Don’t judge a tablet by its cover.

Having a cool case for your tablet not only protects the device, but also serves as an extension of your personality. Companies like InCase offer cases in a variety of colors, materials and even patterns. But, why not make your case work a little harder? Cases with integrated Bluetooth keyboards are now hitting the market. Kensington recently released the KeyFolio for iPad, and Brando followed suit with a Bluetooth keyboard folio for the Samsung Galaxy Tab.

Keep organized and carry on.

Coursework can get overwhelming very quickly if you aren’t prepared for the onslaught of essays, exams, projects and presentations. Keep your school life, and personal life organized by taking advantage of your tablets built-in calendar app. Color-coding classes, or projects, setting reminders and alerts will help keep you on top of everything happening this semester. Need some heavy duty organization? Check out web-based calendars like Google Calendar or Mozilla Sunbird. Both calendars offer the ability to create a highly organized calendar with the added bonus of being available to you anytime, anywhere on any web accessible device. A newer player in the organization game is Scrybe. Scrybe is a web-based organizer that offers all of the functions of a regular online calendar plus, thought-sharing, list building and research assistance. Perfect for those team projects you will be tackling this semester!

Ditch the paper! Save your back and the environment.

Try something new this semester by purchasing eTextbooks instead of the old print versions. Not only are you eliminating the need to carry around those heavy textbooks, but you are also being green and saving some trees. Taking advantage of apps like CourseSmart’s new iPad app lets you view your textbook anytime, anywhere, and can save you some money as well. With features like highlighting, searching and printing, you can still mark up and even have print copies of the info you need most.
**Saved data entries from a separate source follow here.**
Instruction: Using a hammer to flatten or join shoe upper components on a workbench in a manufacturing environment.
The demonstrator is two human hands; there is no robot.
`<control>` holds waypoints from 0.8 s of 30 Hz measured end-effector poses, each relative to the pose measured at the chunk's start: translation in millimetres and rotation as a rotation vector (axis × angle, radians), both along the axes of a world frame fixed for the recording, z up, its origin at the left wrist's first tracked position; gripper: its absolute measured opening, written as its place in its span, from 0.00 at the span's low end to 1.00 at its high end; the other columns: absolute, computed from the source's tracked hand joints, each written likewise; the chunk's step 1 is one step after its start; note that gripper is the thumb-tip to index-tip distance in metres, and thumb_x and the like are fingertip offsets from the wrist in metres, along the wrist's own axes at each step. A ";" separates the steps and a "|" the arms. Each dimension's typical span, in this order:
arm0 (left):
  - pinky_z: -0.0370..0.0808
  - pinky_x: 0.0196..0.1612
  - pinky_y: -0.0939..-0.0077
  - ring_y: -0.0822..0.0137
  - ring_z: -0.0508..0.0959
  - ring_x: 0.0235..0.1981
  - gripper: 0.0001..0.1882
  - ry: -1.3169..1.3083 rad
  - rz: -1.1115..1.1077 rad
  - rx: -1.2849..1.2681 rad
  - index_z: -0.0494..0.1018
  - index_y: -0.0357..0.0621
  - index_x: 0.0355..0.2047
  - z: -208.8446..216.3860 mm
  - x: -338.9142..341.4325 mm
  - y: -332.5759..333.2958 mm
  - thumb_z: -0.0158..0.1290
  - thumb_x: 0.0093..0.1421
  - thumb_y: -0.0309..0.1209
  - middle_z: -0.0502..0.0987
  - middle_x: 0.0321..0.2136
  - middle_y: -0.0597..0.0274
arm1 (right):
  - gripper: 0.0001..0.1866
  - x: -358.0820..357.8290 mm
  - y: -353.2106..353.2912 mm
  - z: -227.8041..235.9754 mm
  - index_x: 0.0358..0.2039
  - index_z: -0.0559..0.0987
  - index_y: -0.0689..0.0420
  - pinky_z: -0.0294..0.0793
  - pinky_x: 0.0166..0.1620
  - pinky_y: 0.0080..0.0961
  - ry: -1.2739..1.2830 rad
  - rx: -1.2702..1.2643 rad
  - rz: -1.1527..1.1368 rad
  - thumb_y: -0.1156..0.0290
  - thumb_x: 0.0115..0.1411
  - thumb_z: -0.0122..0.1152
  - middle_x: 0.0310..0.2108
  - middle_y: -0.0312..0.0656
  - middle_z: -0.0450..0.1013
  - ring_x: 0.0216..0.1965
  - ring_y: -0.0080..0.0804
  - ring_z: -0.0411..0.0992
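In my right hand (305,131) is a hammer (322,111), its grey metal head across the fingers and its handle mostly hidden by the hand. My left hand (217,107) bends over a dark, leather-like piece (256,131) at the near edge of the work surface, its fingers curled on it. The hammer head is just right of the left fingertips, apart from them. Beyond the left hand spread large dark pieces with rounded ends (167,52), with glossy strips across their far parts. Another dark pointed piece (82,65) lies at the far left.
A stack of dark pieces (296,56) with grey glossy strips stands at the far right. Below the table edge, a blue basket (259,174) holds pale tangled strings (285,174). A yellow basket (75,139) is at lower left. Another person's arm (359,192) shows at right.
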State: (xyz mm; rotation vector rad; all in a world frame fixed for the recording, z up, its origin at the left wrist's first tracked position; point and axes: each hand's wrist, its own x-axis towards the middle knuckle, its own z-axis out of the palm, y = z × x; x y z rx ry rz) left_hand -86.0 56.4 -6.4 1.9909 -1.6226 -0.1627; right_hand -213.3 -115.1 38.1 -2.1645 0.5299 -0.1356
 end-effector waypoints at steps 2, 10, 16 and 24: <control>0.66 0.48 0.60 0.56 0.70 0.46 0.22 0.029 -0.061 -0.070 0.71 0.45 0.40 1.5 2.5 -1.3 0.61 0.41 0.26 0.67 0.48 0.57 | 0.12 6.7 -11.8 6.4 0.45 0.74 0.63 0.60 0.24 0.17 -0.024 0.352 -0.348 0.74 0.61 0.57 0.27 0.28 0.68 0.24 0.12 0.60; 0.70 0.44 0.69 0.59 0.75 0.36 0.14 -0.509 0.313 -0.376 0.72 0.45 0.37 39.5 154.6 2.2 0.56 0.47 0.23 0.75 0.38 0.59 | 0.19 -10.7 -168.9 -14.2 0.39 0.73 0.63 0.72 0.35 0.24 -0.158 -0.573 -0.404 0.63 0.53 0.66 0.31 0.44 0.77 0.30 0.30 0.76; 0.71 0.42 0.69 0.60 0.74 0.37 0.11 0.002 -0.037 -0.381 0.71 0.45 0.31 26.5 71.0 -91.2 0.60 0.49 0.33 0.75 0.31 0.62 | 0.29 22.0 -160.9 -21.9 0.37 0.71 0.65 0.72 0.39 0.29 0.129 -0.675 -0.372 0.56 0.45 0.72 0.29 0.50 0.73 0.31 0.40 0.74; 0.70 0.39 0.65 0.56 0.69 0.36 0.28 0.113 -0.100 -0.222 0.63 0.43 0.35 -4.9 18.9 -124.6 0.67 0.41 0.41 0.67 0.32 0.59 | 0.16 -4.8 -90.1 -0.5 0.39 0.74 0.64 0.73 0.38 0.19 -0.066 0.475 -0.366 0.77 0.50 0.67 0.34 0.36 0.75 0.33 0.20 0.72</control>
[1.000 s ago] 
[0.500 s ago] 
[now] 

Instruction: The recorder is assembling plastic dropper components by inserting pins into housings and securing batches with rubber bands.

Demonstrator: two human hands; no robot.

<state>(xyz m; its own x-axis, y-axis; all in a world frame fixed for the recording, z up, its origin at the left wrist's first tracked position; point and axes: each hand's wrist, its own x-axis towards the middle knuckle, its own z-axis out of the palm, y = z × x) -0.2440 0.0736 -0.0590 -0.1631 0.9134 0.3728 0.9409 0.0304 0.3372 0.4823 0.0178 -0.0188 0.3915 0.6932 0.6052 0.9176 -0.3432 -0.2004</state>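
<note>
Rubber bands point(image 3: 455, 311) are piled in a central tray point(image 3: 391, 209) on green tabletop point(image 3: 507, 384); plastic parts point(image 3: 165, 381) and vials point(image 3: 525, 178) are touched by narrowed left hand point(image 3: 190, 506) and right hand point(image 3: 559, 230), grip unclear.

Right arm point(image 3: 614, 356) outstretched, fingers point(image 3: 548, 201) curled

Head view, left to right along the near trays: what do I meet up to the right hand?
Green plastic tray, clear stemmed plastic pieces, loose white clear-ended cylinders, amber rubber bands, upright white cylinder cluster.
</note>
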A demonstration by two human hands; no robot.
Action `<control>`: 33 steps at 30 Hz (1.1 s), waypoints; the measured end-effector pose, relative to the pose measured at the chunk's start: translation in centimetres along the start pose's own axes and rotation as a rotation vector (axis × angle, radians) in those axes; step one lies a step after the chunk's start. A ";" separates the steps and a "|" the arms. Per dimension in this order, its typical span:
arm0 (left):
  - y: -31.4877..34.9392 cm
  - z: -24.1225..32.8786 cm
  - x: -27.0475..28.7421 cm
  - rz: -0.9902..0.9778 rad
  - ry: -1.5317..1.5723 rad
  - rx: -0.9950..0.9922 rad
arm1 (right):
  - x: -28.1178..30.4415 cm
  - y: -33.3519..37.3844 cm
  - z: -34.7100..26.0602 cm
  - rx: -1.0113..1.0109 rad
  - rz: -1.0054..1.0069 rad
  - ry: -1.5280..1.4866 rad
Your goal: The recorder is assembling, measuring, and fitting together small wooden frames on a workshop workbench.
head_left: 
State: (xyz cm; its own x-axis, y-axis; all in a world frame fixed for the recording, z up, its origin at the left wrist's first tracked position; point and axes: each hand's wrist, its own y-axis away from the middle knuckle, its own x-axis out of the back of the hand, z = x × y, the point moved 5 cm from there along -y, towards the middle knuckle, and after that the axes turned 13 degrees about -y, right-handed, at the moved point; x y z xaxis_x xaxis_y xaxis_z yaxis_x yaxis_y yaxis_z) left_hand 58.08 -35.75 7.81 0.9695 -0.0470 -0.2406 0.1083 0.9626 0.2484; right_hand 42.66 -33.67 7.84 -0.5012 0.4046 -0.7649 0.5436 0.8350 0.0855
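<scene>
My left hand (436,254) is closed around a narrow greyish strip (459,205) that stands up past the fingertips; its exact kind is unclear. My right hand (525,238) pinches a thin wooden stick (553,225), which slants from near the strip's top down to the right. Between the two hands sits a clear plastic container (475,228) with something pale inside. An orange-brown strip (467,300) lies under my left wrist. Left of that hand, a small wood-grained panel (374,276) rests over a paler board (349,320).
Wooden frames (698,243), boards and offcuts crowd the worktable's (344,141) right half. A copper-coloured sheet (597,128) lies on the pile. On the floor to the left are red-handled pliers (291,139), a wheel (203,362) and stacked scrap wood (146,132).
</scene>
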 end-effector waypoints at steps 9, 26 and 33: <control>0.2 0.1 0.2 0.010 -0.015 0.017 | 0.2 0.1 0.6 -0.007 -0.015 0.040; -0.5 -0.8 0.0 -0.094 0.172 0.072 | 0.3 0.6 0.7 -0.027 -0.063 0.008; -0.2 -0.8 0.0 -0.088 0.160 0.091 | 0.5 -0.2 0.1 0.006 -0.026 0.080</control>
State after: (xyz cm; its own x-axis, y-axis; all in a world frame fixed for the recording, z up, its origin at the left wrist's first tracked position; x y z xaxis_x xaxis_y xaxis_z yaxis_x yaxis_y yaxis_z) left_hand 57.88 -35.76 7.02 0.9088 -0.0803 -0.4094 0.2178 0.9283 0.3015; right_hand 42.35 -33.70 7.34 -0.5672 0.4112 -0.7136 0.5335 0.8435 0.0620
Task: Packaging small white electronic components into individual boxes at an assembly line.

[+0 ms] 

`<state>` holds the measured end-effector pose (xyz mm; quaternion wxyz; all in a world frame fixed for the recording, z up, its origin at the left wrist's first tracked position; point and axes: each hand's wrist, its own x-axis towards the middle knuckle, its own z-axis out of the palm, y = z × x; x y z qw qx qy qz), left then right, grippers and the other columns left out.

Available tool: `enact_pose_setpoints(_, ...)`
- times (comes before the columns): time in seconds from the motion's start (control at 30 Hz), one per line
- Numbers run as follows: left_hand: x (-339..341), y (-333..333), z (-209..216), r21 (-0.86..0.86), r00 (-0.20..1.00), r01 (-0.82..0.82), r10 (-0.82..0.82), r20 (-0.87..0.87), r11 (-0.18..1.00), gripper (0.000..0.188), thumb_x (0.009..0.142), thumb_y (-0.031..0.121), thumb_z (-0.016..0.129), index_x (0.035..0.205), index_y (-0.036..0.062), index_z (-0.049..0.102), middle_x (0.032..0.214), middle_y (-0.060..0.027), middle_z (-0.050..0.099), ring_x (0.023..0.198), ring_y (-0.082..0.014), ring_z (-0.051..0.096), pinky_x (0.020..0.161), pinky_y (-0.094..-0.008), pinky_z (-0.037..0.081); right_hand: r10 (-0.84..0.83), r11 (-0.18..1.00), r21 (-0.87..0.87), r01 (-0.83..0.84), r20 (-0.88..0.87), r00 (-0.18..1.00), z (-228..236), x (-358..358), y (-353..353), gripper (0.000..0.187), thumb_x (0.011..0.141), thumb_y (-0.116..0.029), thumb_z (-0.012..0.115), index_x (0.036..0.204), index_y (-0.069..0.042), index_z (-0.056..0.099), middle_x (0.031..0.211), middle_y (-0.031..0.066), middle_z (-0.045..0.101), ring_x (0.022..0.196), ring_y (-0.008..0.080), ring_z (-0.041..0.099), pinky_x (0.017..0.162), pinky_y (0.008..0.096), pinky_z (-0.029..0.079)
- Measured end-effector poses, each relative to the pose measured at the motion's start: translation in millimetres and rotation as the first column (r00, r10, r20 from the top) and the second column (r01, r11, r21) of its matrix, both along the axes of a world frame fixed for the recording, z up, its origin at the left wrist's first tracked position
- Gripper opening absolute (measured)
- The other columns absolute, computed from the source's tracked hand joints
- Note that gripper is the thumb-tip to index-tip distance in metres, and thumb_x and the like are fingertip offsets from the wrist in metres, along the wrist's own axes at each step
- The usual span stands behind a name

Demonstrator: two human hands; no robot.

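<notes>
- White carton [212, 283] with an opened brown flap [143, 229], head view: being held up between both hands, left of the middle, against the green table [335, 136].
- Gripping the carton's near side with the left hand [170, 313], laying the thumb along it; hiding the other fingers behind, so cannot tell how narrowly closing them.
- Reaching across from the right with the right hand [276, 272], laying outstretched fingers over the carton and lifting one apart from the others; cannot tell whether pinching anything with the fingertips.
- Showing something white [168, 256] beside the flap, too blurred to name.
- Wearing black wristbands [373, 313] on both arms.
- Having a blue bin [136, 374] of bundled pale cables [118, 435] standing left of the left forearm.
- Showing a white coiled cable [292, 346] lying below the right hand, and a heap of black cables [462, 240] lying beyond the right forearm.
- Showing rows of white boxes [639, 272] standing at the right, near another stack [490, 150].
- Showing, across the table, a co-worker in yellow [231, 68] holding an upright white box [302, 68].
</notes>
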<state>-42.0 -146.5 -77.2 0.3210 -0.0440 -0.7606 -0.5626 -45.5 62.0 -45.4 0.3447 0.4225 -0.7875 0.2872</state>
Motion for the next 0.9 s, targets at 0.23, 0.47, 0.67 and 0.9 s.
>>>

Just grab your tablet as you head off to class for the day, and you’ve got all of your textbooks in one, easy to carry place!

 

Never miss a detail.

Once you’ve gotten your hands on a case with a keyboard and your eTextbooks loaded, you’re ready to tap out class notes like a pro, right? Well, even the pros could use a little help once in a while. If you decide to go paperless with your tablet this semester using a note taking or highlighting app can help you keep all of your class notes in order without having to carry around loads of binders or notebooks. New apps like Note Hub allow you to view multiple items at once, and you can even mark them up and take notes on them. You can easily view a textbook, notepad and calculator on one screen so you can tackle that crazy stats homework. You can even adjust the size of the items making the textbook larger so you can read the text, while still being able to use the calculator and write things down. Don’t let note taking for web research get you down. Many browsers now have compatible web highlighter add-ins that allow you to create persistent highlights, add sticky notes, and even share your highlights with friends.

 

Now that we’ve got you started with some tips to help you get the most out of your tablet (and your education) this semester, you’ll be taking better notes, studying smarter and saving a ton of time.